* [INPUT DATA]
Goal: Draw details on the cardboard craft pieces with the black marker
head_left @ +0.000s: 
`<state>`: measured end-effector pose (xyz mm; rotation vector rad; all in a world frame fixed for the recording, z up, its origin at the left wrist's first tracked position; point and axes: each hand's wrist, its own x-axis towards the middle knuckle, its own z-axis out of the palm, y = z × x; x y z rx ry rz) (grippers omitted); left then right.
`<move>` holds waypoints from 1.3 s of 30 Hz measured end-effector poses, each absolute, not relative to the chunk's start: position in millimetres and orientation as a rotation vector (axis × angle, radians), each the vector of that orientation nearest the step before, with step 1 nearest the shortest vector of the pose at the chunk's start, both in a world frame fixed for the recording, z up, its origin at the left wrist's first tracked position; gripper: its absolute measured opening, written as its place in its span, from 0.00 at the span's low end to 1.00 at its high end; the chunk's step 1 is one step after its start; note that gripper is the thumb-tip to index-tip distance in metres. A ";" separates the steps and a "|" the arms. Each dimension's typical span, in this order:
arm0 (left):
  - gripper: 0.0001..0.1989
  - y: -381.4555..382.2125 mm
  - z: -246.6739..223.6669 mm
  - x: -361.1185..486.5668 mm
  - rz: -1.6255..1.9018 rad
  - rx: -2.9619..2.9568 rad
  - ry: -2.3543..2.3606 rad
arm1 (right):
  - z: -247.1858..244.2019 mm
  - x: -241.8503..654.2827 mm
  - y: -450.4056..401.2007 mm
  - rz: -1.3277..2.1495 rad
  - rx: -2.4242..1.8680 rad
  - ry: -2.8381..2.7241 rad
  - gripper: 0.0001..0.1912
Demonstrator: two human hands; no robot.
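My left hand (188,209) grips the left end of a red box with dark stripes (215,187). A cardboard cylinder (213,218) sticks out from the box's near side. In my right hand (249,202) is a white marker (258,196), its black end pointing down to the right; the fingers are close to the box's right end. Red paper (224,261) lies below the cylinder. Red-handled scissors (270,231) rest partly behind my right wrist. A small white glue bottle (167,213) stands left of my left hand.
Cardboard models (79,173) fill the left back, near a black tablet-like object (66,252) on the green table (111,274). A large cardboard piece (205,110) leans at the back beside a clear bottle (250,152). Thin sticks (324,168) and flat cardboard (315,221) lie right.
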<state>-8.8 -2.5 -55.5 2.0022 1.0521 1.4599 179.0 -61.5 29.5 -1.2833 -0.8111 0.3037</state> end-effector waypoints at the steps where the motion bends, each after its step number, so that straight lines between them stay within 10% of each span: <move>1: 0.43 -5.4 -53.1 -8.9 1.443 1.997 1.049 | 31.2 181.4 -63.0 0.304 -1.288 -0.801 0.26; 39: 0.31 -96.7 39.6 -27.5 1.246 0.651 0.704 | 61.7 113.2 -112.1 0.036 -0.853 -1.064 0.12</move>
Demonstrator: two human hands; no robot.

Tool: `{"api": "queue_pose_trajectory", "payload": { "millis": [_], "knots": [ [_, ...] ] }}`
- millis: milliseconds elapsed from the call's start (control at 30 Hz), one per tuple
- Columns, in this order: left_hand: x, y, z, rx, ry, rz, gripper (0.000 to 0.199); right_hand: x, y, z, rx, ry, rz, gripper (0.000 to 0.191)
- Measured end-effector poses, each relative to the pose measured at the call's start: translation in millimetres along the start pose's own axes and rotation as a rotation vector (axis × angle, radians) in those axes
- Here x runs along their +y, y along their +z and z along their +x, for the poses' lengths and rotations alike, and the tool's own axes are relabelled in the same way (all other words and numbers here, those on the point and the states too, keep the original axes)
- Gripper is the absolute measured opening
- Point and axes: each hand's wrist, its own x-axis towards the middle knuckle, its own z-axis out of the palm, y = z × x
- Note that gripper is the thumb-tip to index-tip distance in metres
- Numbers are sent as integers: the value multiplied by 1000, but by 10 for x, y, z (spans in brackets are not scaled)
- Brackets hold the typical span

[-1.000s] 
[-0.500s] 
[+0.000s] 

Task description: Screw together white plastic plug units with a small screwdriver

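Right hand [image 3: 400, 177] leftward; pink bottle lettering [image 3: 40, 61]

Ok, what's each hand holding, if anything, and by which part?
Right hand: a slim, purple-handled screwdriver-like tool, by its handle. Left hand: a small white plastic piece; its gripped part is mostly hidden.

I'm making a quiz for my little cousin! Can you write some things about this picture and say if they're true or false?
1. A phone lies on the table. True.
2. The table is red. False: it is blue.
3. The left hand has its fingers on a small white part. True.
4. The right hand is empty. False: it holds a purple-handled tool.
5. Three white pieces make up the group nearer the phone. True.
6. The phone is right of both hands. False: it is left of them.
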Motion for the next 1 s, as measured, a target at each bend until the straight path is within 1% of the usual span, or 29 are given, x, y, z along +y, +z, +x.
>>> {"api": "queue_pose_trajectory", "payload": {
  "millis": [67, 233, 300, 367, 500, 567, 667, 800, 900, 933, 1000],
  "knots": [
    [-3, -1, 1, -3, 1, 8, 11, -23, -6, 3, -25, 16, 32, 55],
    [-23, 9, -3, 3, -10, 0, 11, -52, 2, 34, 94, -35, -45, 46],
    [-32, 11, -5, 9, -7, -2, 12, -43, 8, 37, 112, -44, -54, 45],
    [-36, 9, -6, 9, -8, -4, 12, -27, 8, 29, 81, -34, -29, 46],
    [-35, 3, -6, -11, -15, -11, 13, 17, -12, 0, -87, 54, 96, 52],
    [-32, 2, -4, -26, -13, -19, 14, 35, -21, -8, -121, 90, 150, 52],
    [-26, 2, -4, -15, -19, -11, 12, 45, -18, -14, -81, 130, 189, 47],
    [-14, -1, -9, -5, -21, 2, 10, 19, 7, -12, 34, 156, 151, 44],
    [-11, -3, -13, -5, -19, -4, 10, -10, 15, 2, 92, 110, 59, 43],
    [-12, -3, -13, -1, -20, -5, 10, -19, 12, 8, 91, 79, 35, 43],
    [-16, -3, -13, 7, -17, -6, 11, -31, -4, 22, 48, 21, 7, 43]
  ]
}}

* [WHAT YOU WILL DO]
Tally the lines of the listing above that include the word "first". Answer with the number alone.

* [WRITTEN ANSWER]
2